A escrita cursiva foi criada por volta do século II a.C., em Roma, mas, no início, era usada apenas por comerciantes, ao registrar suas transações. É importante notar que essas letras cursivas não eram as mesmas que usamos hoje, com a maioria tendo uma aparência bastante diferente, e até mesmo irreconhecível para nós; por isso, esse primeiro conjunto de letras cursivas ficaria conhecido como "romano cursivo arcaico".
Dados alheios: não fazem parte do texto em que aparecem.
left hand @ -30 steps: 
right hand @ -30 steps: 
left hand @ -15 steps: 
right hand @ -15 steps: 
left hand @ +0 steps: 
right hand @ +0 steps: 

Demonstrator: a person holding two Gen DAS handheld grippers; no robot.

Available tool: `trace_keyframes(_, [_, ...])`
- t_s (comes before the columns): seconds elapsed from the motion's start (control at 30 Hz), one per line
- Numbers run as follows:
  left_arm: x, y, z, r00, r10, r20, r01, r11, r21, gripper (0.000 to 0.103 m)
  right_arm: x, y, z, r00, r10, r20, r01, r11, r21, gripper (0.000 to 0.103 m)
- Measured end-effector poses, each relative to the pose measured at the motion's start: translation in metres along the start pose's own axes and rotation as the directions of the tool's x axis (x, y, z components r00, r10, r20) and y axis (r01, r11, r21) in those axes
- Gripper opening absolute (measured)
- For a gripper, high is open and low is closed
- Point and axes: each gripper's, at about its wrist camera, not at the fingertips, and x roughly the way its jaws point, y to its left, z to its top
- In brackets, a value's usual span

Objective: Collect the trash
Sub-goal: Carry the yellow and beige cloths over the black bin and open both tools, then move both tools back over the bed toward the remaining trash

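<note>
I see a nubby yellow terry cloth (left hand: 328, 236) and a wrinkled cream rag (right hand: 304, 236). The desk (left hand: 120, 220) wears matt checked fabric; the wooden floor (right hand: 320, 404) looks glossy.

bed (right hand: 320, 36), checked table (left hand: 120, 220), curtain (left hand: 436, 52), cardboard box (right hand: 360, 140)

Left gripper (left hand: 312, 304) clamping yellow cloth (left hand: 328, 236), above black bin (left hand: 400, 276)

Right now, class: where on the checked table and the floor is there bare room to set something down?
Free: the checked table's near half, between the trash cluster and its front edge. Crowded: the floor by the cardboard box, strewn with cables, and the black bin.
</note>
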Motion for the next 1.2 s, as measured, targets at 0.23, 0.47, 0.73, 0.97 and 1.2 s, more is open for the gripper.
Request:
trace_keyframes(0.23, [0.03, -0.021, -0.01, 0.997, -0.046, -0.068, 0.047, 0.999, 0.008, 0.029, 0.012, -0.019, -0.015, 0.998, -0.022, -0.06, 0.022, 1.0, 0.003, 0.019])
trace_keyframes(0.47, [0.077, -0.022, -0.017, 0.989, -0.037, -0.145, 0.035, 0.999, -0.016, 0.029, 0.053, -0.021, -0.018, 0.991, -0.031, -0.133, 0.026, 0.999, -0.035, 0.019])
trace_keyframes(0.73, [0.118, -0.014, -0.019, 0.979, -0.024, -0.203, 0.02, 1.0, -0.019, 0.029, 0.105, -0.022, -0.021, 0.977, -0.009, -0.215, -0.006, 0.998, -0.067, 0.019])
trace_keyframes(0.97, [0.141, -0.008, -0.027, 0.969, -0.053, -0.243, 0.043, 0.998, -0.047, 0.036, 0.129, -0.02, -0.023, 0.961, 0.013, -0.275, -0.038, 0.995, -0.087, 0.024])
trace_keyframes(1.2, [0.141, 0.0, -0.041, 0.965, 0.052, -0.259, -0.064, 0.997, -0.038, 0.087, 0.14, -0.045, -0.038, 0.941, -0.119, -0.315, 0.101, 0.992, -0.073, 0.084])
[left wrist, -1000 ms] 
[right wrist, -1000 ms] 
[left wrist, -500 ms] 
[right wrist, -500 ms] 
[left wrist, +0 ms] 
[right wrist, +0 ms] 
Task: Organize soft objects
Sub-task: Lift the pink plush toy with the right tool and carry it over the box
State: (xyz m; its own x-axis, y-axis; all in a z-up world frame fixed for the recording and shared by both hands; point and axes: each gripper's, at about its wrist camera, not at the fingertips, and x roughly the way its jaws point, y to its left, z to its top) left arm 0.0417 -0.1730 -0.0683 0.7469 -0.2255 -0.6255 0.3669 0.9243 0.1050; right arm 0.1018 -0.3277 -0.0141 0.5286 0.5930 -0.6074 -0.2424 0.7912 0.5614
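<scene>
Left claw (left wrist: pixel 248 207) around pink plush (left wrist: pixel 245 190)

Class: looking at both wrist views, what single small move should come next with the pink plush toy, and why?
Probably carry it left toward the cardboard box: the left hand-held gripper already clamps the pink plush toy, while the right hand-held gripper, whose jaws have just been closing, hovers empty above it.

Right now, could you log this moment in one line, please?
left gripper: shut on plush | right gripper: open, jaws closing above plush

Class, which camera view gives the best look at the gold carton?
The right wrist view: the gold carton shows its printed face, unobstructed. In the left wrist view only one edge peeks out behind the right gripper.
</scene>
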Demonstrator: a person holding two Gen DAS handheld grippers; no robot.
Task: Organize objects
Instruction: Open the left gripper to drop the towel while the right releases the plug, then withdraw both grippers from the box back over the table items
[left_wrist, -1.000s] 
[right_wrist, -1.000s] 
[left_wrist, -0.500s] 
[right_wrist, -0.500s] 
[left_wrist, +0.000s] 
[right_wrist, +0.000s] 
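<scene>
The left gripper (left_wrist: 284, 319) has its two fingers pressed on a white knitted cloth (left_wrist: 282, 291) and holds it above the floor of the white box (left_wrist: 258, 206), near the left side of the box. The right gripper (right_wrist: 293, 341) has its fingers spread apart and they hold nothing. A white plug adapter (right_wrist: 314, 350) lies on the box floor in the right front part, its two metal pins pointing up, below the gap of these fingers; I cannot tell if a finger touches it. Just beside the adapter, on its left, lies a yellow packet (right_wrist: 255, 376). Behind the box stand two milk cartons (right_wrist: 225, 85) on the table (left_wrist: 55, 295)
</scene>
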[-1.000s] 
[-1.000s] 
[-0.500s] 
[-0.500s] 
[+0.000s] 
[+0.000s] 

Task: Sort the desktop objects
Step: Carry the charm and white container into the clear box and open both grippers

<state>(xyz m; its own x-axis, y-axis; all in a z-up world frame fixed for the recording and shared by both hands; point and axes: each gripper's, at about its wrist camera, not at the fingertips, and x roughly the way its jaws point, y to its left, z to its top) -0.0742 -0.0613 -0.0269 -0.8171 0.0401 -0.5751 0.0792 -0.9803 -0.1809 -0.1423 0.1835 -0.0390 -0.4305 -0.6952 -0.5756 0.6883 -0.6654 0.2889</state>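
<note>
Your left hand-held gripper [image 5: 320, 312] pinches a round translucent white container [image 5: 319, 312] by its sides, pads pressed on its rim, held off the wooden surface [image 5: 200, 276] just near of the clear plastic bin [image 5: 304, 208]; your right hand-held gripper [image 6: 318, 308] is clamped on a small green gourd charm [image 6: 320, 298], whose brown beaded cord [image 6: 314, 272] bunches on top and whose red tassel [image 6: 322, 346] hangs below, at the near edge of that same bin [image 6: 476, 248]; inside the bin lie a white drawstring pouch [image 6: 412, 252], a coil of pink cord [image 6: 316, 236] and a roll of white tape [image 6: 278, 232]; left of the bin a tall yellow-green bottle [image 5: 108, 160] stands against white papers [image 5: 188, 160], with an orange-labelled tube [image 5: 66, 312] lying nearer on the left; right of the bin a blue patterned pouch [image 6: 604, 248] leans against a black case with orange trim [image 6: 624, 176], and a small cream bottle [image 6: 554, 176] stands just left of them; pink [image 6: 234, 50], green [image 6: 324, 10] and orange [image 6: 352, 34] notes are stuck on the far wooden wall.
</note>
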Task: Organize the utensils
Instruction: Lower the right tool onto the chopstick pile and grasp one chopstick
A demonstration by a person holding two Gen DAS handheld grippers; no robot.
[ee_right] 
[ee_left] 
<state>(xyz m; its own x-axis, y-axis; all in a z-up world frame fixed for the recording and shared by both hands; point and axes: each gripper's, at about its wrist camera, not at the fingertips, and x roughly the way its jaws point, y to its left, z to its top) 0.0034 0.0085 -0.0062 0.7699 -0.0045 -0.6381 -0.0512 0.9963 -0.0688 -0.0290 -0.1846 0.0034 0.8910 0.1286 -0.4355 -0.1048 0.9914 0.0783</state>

A escrita cursiva não foi inventada porque os comerciantes não tinham mais o que fazer, e sim visando um propósito prático: as letras do alfabeto latino, com suas formas angulares, eram fáceis de se escrever, por exemplo, em uma gravação em pedra ou bronze, mas complicadas de se usar no dia a dia - na época, evidentemente, ninguém usava papel, e sim papiros, e, ao invés de lápis ou caneta, se usava uma pena de ave, cuja ponta era mergulhada em tinta. Apesar de a ponta da pena ter uma boa absorção - sendo este o motivo pelo qual era usada uma pena, e não, por exemplo, uma vareta de madeira - a quantidade de tinta que ela retinha não era suficiente para escrever durante um longo tempo, devendo a pena ser mergulhada na tinta inúmeras vezes cada vez que se fosse escrever alguma coisa. O fato de a pena ter que ser retirada do papiro para se fazer cada traço de cada letra piorava a situação, já que, para não escorrer e borrar o papiro todo, a tinta era de secagem rápida, o que significava que, cada vez que a pena deixava de encostar no papiro, a tinta em sua ponta secava um pouco.

Para tentar tanto economizar tinta quanto escrever mais rápido, os comerciantes, então, começaram a criar letras que, ao mesmo tempo em que lembrassem as letras originais, podiam ser escritas "de uma vez só", sem que a pena deixasse de encostar no papiro enquanto a letra estava sendo escrita. O nome "cursivo", portanto, não vem de "curso", "porque essa é a letra ensinada nas escolas", como eu já li uma vez: cursivus, em latim, significa "rápido e direto", como em uma viagem na qual você não faz escalas para chegar mais depressa. Como escrever em cursivo era mais rápido que escrever com as letras existentes até então, e cada letra era escrita "direto", sem a pena ser retirada do papiro, logo a escrita ganharia esse apelido, que acabaria pegando e se tornando seu nome oficial.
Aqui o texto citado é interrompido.